▸ **Task input**
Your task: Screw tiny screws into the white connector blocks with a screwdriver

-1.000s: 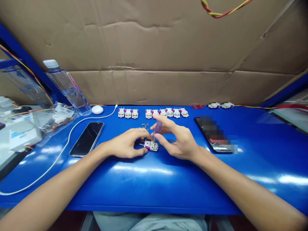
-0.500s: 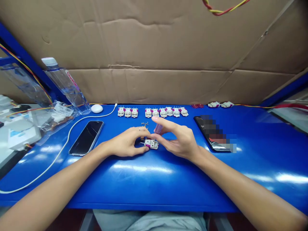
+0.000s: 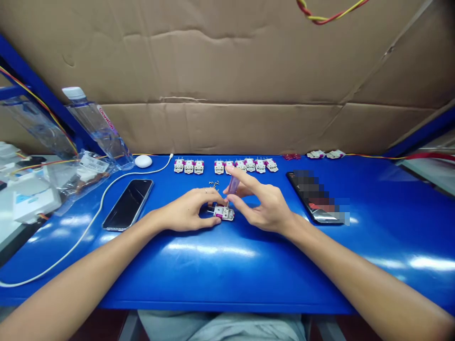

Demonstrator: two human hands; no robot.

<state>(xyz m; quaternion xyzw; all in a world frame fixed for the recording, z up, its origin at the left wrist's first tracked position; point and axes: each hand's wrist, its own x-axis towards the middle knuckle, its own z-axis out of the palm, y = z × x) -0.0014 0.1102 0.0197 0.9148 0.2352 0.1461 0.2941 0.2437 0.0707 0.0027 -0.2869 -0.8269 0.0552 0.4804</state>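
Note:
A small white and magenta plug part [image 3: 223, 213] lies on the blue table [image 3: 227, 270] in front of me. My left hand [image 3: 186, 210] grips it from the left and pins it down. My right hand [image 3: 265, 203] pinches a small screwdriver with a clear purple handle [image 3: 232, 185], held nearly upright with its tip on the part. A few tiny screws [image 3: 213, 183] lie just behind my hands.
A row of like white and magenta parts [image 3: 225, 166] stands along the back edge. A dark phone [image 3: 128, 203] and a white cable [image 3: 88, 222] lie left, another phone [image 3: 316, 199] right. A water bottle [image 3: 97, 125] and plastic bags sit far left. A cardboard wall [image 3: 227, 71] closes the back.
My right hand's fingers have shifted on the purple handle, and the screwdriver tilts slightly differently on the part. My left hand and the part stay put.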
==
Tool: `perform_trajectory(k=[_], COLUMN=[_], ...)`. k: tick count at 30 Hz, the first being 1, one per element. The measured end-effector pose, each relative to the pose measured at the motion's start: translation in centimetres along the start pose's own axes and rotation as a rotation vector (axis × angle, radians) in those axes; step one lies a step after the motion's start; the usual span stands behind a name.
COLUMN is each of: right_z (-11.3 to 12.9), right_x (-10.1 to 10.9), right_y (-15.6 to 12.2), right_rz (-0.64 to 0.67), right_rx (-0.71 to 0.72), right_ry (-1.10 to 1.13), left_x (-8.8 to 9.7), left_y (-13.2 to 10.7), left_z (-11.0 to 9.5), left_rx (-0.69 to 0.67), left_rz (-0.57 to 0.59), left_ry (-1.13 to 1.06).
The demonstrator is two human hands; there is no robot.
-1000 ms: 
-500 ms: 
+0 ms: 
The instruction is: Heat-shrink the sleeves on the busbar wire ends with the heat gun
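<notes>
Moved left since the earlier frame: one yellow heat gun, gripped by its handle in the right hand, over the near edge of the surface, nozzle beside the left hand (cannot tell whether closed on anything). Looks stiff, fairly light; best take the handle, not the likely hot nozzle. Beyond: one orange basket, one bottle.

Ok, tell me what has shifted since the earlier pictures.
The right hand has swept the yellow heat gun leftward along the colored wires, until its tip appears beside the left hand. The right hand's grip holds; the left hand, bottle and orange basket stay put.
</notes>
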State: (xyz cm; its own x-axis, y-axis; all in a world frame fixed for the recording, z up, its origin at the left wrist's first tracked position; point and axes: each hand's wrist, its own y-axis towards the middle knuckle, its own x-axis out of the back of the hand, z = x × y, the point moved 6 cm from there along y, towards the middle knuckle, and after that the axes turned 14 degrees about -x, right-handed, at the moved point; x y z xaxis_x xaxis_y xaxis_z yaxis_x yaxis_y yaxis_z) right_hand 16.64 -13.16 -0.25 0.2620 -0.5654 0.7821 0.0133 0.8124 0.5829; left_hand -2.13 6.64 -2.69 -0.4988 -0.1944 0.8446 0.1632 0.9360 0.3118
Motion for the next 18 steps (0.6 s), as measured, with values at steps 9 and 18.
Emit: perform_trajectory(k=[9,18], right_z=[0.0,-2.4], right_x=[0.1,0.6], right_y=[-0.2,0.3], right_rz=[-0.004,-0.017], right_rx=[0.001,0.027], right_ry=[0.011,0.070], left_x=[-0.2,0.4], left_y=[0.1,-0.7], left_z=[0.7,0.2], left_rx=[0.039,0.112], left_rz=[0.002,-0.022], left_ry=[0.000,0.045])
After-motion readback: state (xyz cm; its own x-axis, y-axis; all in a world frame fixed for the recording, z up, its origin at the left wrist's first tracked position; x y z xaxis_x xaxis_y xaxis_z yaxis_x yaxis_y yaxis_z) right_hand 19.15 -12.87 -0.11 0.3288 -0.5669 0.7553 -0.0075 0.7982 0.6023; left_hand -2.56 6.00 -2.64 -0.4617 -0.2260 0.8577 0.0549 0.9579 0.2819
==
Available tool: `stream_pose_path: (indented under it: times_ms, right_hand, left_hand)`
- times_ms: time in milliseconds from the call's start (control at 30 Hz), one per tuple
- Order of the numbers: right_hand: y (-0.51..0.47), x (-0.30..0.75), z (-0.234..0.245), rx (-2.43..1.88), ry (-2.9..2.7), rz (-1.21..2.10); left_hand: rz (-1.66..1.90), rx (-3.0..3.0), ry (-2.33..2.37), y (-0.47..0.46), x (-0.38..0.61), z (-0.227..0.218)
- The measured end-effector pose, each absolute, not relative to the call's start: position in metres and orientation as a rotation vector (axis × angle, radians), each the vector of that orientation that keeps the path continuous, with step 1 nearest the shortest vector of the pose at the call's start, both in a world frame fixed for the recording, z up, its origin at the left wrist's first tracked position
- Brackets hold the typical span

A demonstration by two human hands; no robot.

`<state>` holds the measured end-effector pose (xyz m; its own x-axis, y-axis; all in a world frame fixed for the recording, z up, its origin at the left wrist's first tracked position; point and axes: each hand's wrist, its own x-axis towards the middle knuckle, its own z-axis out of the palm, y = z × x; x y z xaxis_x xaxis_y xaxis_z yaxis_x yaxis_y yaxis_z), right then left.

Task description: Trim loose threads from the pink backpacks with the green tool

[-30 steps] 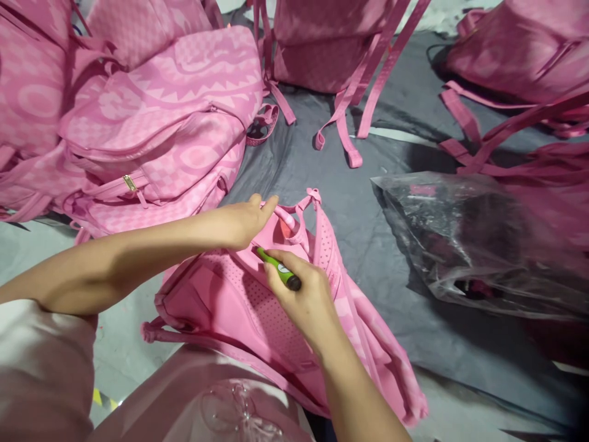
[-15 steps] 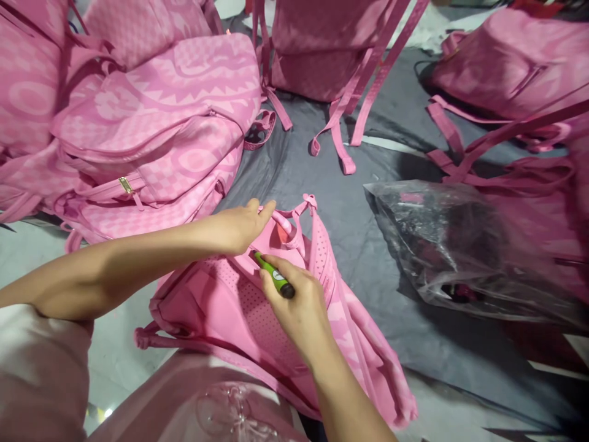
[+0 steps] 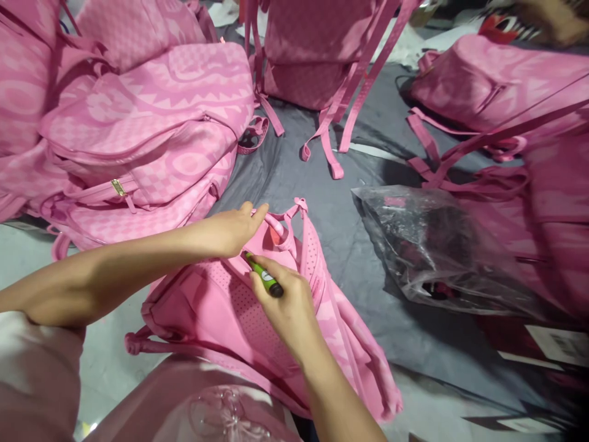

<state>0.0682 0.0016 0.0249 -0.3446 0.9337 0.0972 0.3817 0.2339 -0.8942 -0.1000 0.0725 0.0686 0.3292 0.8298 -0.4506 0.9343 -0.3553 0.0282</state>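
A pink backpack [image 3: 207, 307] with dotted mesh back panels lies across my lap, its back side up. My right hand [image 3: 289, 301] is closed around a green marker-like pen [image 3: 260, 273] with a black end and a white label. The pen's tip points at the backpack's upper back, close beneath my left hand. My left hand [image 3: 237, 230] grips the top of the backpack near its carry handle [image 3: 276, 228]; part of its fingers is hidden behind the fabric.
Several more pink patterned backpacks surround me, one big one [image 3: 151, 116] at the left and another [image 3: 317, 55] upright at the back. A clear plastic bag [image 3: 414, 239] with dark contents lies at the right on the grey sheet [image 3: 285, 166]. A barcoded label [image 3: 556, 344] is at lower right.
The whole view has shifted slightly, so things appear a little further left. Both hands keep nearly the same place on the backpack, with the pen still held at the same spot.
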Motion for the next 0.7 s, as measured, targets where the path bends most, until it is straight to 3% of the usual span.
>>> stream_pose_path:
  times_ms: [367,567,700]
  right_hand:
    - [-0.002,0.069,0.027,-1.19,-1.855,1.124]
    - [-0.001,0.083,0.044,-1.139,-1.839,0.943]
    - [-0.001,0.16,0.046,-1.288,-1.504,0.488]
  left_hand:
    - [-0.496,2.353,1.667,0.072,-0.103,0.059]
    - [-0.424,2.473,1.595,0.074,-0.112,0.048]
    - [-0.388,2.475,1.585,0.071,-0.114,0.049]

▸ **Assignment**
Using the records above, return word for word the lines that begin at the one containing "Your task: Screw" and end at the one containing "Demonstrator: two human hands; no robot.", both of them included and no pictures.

▸ **Answer for the task**
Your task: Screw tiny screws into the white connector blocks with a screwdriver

-1.000s: 
-0.500s: 
+0.000s: 

Demonstrator: two human hands; no robot.

What the exercise asked for has been given in full.